- [What this task involves]
Repeat, word for word and with nothing added, each line from the one containing "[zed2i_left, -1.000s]" to the final line of the data, keeping both ends. Pictures are not part of the copy.

- [Stored data]
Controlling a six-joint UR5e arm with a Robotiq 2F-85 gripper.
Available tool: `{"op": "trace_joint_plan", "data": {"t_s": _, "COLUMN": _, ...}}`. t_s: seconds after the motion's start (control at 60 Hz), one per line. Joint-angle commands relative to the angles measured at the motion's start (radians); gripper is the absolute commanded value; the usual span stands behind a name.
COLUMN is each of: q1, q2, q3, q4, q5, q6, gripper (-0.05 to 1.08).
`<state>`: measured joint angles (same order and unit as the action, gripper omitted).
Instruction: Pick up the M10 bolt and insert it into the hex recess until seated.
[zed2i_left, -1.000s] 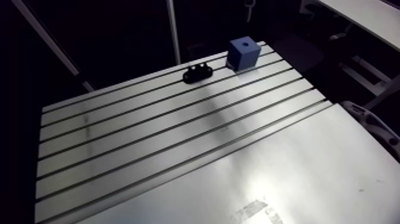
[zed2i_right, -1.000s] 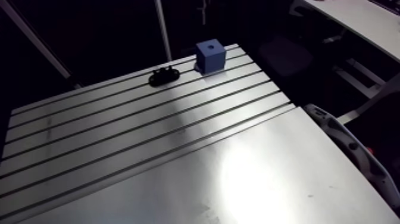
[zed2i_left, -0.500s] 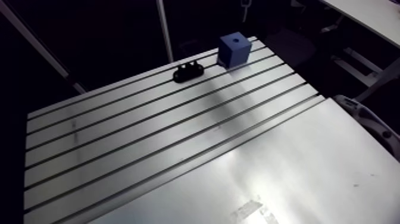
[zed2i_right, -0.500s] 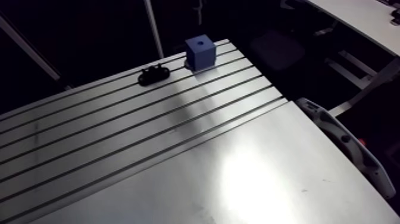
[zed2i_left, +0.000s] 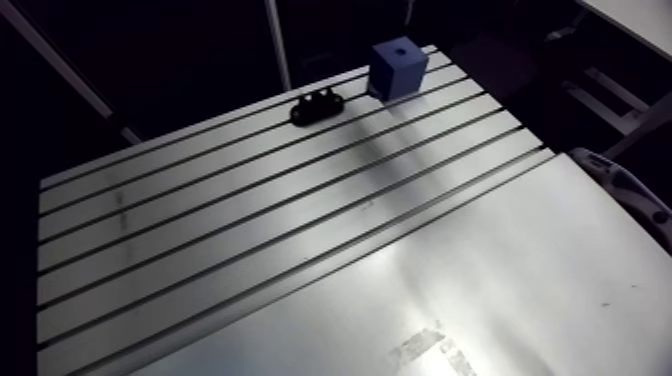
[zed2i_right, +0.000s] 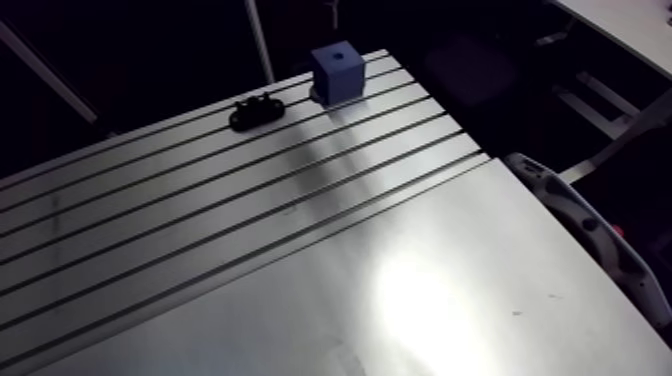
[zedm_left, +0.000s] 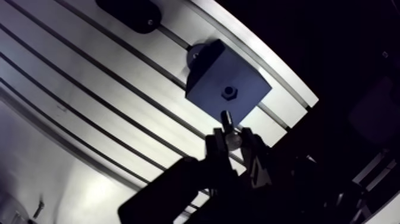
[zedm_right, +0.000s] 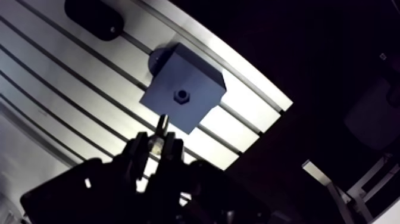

- [Result of this task]
[zed2i_left, -1.000s] 
[zed2i_right, -1.000s] 
[zed2i_left, -0.500s] 
[zed2i_right, -0.500s] 
[zed2i_left, +0.000s] 
[zed2i_right, +0.000s] 
[zedm_left, +0.000s] 
[zedm_right, +0.000s] 

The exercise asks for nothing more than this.